We next investigated the functional role of SALL4 in CML progression using a loss-of-function approach by knocking down SALL4 expression in the human CML cell line KBM5. Two shRNA retroviral constructs targeting different regions of the SALL4 mRNA as we previously reported (6), were shown by qRT-PCR to reduce SALL4 and Bmi-1 mRNA level in KBM5 cells (Figure. 2A).

Figure 2. SALL4 expression is essential for CML cell survival.

(A) Generation of SALL4 Knockdown KBM5 cells. Two shRNA retroviral constructs that target different regions of SALL4 were made (termed as #7410 and #7412), and their abilities to reduce SALL4 and Bmi-1 mRNA levels in KBM5 cells were confirmed by qRT-PCR. The shRNA retroviral construct, #7412, was more effective in the suppression of SALL4 and Bmi-1 expression and was used in all subsequent experiments. (B) Increased apoptosis was observed in SALL4 knockdown KBM5 cells by FACS analysis of caspase-3 activity. This could be rescued by overexpression of Bmi-1. (i) KBM5 cells transfected with control retroviruses; (ii) KBM5 cells transfected with SALL4 shRNA retroviruses; (iii) SALL4 knockdown KBM5 cells transfected with Bmi-1; (iv) SALL4 knockdown KBM5 cells transfected with control vector for overexpression of Bmi-1; and (v) WT KBM5 cells transfected with Bmi-1. (C) Cell cycle arrest and decreased proliferation observed in SALL4 knockdown KBM5 cells demonstrated by BrdU incorporation assay and FACS assays. This phenotype can be rescued by overexpression of Bmi-1. (i) KBM5 cells transfected with control retroviruses; (ii) KBM5 cells transfected with SALL4 siRNA retroviruses; (iii) SALL4 knockdown KBM5 cells transfected with Bmi-1; (iv) SALL4 knockdown KBM5 cells transfected with control vector for overexpression of Bmi-1; and (v) WT KBM5 cells transfected with Bmi-1. All experiments were conducted in triplicates.

The KBM5 cells expressing reduced levels of SALL4 grew slowly. To better explain this phenomenon, we measured the level of caspase-3, which is a marker for the apoptosis signaling pathway. In KBM5 cells that retained 50% of the wild–type (WT) levels of SALL4, there was a 3-fold increase of caspase-3 activity from 27.9 % in WT cells to 93.6% in cells with reduced SALL4 levels as measured by FACS (Figure 2B).

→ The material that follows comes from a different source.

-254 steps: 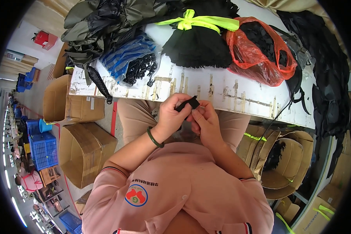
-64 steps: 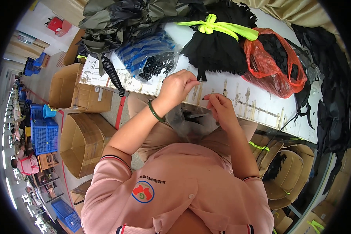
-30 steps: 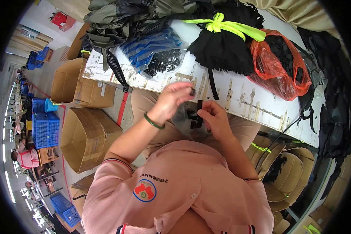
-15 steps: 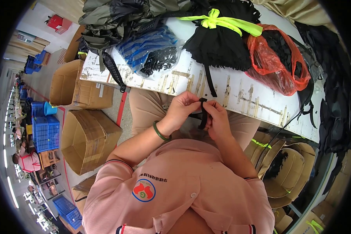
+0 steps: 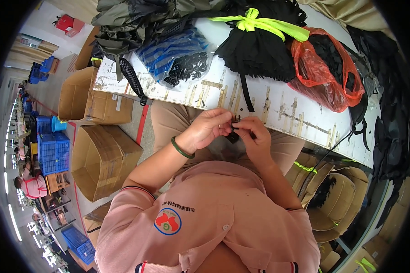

We have previously shown that Bmi-1 is a major downstream target of SALL4 in leukemic cells (6). To determine if overexpression of Bmi-1 could rescue SALL4-induced apoptosis, we transfected SALL4 shRNA treated KBM5 cells with an expression vector containing Bmi-1. As shown in figure 2B, SALL4-induced caspase-3 activity (Fig. 2B-ii) was restored to a near normal level by overexpression of Bmi-1 (Fig. 2B-iii).

To further study the role of SALL4 in cell growth in a leukemic cell line, we monitored cell-cycle changes and cellular DNA synthesis in SALL4-reduced and WT KBM5 cells using the BrdU incorporation assay by FACS. A 50% reduction of SALL4 expression level in KBM5 cells resulted in G₀/G₁ phase (37.8%) and G2 phase (21.7%) arrests (Fig 2C-ii). A more than two-fold decrease in S phase cells was also observed, paralleling the drop in DNA synthesis measured by the level of BrdU incorporation. In contrast, no significant change in the cell-cycle profile was observed when WT- KBM5 cells were infected with control viruses (Fig. 2C-i). Reintroduction of Bmi-1 in SALL4-reduced KBM5 cells can rescue this phenotype (Fig. 2C-iii).

Our data suggest that the stem cell factor SALL4 plays an important role in the proliferation and survival of CML cells, and its expression is associated with an advanced stage of CML disease. The mechanism of SALL4-mediated proliferation and survival of CML cells, at least in part, is mediated by the Bmi-1 pathway. In support of this concept, downregulation of SALL4 leads to apoptosis and cell cycle arrest in CML cells, which is rescued by restoring its downstream target gene Bmi-1. This finding suggests that targeting SALL4 may provide a novel therapeutic modality for advanced-stage CML disease.